Try it ▸ Once you find the line below that has "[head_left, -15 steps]", output it and every line after it exactly, stopping after the line that has "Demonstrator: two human", with no pictures.

Material for this task ▸
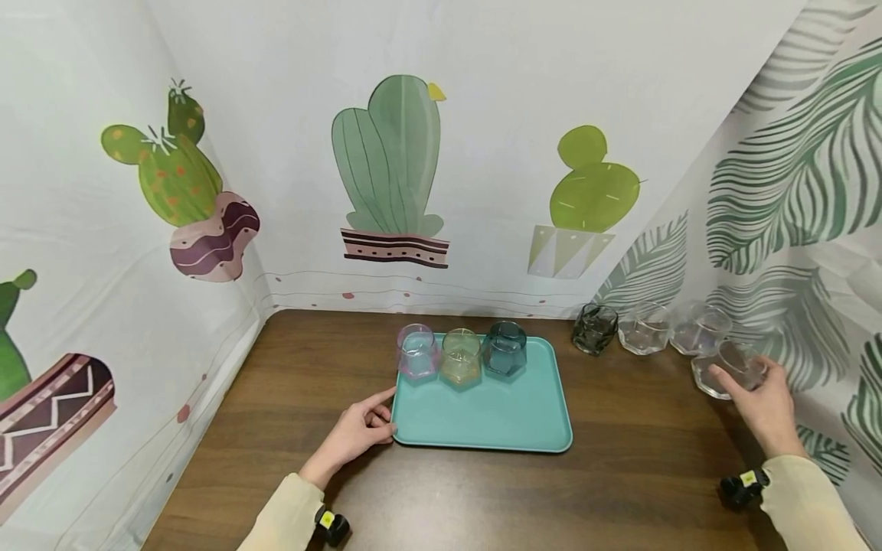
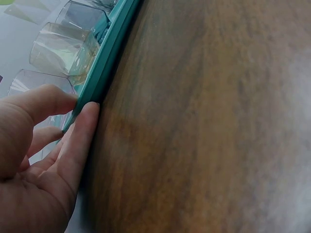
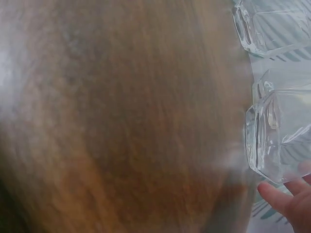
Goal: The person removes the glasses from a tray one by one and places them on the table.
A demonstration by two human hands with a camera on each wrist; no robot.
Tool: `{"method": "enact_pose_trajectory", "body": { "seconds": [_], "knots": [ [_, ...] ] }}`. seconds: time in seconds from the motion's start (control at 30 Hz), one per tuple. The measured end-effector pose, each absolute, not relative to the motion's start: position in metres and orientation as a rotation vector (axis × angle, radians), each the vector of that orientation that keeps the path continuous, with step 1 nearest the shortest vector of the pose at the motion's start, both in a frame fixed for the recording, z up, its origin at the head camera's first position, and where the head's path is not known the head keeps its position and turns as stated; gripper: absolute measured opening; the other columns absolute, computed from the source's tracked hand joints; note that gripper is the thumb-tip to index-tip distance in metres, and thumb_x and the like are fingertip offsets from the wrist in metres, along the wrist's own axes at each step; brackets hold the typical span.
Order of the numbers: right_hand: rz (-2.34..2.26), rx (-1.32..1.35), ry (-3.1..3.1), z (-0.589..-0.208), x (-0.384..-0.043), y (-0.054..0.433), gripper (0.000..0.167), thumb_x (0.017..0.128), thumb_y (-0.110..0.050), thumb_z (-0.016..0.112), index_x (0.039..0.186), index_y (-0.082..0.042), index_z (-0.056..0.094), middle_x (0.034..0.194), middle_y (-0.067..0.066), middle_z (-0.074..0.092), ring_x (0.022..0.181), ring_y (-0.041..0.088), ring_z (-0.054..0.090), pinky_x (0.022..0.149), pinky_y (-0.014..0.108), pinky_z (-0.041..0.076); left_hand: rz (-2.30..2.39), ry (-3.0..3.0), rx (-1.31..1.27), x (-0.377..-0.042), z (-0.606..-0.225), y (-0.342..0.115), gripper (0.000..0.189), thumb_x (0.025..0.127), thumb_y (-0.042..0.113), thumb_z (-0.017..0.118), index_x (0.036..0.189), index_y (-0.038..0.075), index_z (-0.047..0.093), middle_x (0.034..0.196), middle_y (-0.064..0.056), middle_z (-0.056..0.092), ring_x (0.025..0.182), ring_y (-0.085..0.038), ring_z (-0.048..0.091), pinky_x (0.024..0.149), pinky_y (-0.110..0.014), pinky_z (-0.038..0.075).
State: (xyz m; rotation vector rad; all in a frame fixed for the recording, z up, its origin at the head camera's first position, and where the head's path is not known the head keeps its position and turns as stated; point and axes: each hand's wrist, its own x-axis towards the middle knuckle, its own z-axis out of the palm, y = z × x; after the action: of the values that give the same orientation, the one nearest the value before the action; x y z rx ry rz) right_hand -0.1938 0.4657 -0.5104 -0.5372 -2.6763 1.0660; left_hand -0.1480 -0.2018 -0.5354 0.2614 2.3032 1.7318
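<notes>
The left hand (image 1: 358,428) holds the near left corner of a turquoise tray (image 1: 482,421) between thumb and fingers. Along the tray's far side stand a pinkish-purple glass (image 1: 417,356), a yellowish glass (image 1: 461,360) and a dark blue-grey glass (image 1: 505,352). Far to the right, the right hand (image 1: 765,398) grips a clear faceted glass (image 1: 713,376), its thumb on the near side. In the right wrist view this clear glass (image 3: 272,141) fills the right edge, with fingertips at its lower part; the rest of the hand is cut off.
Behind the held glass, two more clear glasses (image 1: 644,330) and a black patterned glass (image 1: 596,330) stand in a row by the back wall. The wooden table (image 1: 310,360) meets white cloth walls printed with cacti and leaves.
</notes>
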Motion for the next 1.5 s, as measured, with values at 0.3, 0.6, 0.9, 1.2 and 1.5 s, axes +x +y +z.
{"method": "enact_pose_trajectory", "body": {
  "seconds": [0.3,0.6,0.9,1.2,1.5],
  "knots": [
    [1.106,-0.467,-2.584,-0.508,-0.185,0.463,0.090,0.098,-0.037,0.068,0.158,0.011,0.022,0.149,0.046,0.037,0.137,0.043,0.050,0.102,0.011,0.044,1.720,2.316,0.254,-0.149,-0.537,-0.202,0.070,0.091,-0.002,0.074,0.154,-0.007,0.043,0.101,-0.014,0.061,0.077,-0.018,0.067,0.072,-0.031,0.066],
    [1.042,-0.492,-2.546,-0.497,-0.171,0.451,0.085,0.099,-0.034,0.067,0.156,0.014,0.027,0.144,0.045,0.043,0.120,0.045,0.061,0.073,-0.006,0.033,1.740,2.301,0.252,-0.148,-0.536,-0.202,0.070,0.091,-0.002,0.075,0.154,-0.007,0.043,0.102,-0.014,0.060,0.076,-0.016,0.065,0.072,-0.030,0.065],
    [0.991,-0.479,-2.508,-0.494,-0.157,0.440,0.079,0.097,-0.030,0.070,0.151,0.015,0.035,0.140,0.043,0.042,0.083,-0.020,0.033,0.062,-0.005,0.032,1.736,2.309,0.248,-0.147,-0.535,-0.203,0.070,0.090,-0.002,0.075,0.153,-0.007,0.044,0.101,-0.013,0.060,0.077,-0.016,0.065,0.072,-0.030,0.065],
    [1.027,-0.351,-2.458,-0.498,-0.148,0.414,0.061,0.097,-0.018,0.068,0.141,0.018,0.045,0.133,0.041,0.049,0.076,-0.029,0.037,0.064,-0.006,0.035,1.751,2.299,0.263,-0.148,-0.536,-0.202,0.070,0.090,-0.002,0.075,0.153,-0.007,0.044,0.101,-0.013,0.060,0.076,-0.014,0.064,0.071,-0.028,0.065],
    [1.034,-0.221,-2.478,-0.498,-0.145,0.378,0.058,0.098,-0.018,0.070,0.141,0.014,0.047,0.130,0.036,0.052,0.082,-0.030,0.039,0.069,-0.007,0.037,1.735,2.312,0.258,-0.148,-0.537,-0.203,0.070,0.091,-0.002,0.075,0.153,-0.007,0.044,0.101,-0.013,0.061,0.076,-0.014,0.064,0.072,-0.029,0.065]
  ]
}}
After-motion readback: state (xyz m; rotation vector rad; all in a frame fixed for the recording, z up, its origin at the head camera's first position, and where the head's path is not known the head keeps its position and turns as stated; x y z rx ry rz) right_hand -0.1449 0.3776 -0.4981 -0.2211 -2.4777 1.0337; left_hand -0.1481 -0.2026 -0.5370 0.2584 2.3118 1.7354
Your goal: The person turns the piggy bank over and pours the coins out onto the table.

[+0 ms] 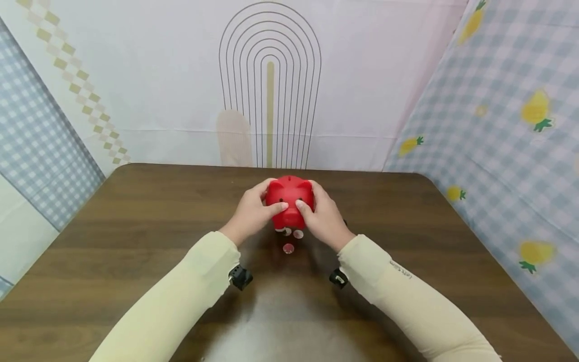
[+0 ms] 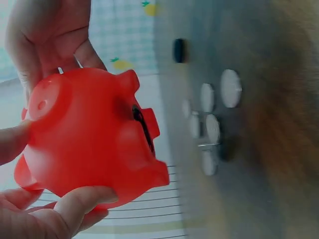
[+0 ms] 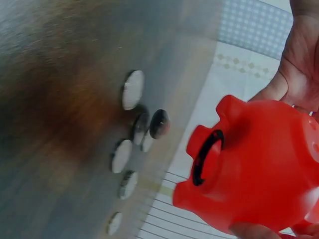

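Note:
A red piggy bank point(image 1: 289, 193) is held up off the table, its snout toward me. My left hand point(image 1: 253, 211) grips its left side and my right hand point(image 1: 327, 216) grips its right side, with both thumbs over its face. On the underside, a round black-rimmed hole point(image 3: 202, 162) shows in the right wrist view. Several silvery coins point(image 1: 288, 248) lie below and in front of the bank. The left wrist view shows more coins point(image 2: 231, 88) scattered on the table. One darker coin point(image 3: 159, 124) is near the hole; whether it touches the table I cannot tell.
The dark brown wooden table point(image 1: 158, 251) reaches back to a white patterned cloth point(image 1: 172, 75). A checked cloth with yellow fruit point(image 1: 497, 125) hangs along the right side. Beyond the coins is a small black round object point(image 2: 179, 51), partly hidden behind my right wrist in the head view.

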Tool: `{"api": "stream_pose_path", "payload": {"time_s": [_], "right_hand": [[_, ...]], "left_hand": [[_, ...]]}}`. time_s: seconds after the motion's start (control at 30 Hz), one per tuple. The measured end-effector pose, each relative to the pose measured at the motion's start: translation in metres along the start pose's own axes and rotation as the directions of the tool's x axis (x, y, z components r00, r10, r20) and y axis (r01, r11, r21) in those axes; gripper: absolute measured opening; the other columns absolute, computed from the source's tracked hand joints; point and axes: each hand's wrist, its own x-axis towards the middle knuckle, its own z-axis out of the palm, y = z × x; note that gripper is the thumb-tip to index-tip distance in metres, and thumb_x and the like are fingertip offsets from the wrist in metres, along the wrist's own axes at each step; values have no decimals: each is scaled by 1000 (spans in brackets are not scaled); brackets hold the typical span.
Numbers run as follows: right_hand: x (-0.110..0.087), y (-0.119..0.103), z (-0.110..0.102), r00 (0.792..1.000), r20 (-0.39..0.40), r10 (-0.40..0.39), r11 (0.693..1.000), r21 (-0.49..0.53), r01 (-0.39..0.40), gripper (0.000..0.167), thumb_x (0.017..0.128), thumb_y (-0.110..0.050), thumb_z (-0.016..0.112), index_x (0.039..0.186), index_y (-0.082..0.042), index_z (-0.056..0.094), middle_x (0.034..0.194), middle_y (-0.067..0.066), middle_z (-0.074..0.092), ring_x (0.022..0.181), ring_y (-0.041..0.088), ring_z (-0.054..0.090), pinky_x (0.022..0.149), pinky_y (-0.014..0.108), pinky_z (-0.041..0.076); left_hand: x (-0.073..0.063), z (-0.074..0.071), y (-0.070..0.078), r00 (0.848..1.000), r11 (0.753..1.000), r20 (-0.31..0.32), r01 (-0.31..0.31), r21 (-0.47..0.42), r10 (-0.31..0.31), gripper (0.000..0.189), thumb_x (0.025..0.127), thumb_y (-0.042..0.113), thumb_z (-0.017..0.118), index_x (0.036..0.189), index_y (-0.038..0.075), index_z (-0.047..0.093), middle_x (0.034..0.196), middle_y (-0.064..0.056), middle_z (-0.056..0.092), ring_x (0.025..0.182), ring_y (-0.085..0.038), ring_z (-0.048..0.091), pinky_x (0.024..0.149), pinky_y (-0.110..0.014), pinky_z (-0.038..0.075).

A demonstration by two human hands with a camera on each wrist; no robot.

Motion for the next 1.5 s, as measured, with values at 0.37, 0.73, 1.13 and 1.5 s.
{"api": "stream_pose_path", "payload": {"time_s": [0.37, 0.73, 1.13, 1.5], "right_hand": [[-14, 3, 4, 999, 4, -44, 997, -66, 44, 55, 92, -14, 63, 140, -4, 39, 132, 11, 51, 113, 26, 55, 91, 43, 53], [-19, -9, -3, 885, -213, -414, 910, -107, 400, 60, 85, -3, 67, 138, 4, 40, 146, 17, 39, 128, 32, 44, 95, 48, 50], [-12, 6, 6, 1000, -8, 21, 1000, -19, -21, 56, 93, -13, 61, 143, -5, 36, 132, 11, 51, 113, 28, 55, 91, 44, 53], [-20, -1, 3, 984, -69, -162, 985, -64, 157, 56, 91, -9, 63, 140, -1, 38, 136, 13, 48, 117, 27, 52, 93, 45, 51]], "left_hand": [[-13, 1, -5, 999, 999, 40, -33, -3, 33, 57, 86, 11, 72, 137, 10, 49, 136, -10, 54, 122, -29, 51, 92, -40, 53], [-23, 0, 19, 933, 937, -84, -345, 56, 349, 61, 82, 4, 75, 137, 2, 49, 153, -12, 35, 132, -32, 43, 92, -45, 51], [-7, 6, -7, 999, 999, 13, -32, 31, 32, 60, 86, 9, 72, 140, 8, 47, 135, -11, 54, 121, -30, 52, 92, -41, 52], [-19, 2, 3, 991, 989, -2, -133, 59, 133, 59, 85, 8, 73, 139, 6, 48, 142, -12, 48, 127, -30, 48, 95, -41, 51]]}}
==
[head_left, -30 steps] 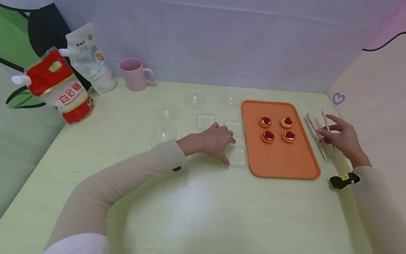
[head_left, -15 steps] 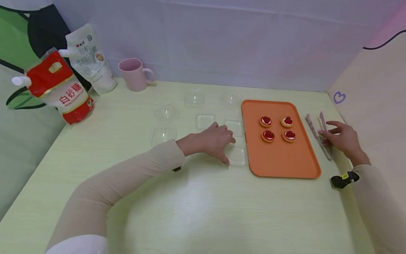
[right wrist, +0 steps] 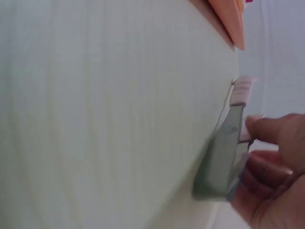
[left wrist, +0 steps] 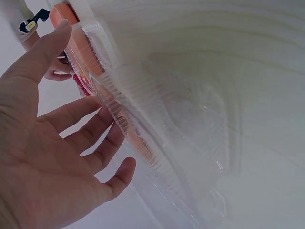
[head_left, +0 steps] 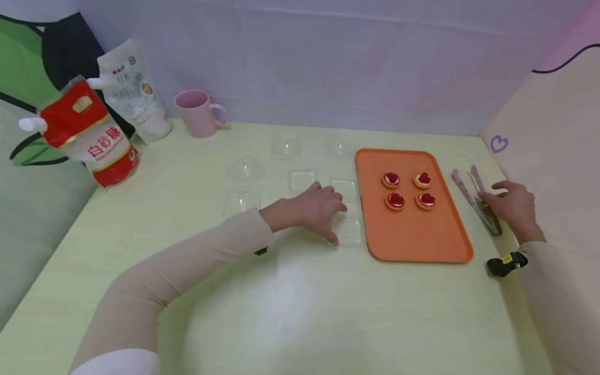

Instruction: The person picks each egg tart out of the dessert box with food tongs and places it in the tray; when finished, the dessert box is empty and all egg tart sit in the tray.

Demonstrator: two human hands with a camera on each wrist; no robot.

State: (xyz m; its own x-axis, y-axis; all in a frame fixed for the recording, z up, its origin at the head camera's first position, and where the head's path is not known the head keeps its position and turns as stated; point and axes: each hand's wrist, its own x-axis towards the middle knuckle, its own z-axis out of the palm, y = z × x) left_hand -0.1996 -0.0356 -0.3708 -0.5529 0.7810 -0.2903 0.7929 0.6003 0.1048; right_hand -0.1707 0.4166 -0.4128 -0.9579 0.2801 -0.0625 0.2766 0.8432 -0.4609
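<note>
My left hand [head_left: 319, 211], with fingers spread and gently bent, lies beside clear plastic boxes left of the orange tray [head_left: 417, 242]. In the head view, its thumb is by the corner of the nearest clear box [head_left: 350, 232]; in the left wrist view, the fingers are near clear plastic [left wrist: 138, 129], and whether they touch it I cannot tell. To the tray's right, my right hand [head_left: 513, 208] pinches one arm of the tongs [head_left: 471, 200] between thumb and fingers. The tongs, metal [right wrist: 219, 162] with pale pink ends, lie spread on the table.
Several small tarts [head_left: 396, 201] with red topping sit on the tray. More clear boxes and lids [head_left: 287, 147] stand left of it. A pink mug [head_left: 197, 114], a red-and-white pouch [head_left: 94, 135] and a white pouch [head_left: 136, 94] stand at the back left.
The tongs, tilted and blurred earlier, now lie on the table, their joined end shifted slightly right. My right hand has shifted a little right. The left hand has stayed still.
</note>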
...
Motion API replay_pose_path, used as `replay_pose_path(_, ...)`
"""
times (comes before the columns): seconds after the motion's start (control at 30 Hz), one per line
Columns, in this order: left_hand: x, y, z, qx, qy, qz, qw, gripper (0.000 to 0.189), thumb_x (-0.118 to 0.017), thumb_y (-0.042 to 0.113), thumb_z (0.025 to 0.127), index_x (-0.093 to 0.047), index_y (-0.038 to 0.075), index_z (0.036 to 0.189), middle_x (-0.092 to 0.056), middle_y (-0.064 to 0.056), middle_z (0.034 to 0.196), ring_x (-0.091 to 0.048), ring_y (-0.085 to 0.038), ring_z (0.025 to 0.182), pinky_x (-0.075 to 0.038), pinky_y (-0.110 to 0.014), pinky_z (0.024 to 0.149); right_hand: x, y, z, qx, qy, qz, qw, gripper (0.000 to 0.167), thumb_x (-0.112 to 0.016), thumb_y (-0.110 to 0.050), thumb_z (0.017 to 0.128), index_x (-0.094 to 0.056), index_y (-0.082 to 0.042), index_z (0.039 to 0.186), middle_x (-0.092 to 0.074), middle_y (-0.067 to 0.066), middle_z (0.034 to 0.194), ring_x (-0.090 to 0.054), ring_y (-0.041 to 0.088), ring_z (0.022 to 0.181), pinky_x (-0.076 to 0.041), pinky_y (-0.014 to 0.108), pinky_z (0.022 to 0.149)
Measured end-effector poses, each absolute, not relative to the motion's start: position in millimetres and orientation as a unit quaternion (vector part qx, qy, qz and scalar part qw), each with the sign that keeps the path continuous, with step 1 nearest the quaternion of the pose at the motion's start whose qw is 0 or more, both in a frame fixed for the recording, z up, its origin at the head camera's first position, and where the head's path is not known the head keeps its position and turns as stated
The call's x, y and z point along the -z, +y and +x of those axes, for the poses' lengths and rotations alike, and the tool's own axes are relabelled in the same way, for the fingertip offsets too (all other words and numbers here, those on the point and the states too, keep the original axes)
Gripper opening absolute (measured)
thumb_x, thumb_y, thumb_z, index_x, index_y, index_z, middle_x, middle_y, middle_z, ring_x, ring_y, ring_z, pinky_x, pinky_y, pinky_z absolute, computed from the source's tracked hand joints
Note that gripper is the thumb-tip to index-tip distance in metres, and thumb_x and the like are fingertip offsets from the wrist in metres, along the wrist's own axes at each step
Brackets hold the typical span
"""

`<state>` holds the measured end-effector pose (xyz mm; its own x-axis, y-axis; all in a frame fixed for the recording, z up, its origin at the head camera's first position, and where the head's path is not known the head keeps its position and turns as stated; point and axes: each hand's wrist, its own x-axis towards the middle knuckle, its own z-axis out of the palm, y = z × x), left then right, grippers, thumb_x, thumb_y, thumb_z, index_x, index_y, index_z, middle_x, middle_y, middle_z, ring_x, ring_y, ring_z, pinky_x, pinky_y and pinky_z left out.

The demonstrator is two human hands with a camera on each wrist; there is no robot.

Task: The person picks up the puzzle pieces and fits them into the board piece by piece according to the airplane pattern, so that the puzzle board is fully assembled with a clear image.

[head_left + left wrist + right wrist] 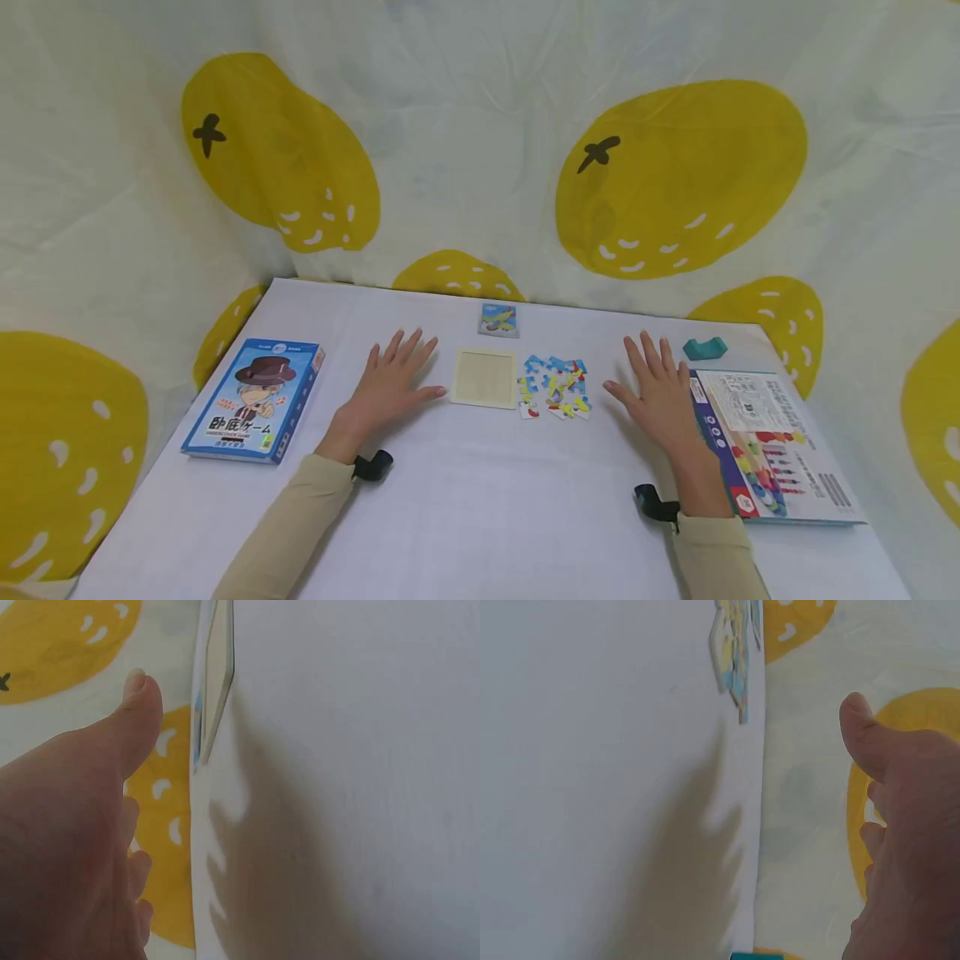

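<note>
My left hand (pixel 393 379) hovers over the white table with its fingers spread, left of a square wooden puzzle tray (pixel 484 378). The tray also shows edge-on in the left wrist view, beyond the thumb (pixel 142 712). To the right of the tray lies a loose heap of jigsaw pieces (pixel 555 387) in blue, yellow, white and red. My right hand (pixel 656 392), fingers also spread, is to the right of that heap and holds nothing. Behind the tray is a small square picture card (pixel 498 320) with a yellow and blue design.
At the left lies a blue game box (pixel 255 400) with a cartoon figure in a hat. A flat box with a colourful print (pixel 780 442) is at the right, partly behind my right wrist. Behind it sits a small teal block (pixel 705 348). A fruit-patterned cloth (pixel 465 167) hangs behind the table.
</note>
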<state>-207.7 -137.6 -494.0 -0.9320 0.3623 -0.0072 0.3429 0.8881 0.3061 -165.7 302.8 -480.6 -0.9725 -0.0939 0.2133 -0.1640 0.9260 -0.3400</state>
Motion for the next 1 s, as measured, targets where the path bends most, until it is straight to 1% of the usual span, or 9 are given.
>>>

Your solution ▸
[head_left, -15 steps] 
[right wrist, +0 steps] 
[left wrist, +0 steps] 
[head_left, +0 steps] 

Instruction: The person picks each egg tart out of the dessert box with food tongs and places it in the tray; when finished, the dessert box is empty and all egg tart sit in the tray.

Demonstrator: two human hands with a camera on each wrist; no robot.

With that, the answer is complete.